- PROMPT -
Look below for the line containing "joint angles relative" and the line containing "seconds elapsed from"; repeat exactly those two lines and all lines between them, and nothing else.

- AVAILABLE DATA -

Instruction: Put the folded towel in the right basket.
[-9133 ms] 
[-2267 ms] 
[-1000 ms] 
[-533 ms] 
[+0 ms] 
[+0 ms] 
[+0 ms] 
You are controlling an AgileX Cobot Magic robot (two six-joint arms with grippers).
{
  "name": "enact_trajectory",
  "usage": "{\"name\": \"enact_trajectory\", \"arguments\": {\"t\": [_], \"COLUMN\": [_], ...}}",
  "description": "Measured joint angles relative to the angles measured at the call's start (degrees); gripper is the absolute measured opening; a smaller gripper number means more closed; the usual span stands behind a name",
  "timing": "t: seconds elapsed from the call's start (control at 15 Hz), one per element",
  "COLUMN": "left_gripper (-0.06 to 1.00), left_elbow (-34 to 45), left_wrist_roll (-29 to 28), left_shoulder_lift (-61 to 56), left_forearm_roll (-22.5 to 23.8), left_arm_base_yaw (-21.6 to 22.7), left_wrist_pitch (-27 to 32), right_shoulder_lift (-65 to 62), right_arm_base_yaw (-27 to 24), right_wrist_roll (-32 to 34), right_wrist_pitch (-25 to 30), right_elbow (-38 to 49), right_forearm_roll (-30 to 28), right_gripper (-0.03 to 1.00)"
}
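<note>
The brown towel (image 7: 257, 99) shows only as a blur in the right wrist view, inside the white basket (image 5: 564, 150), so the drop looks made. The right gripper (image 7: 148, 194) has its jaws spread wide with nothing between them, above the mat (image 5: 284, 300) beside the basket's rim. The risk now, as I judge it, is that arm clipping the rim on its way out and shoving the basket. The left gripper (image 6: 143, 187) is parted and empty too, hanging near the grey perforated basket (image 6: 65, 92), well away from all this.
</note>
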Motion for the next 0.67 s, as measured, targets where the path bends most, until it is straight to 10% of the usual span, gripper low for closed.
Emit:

- WRITTEN SOLUTION -
  "description": "Measured joint angles relative to the angles measured at the call's start (degrees); gripper is the absolute measured opening; a smaller gripper number means more closed; the usual span stands behind a name",
  "timing": "t: seconds elapsed from the call's start (control at 15 Hz), one per element",

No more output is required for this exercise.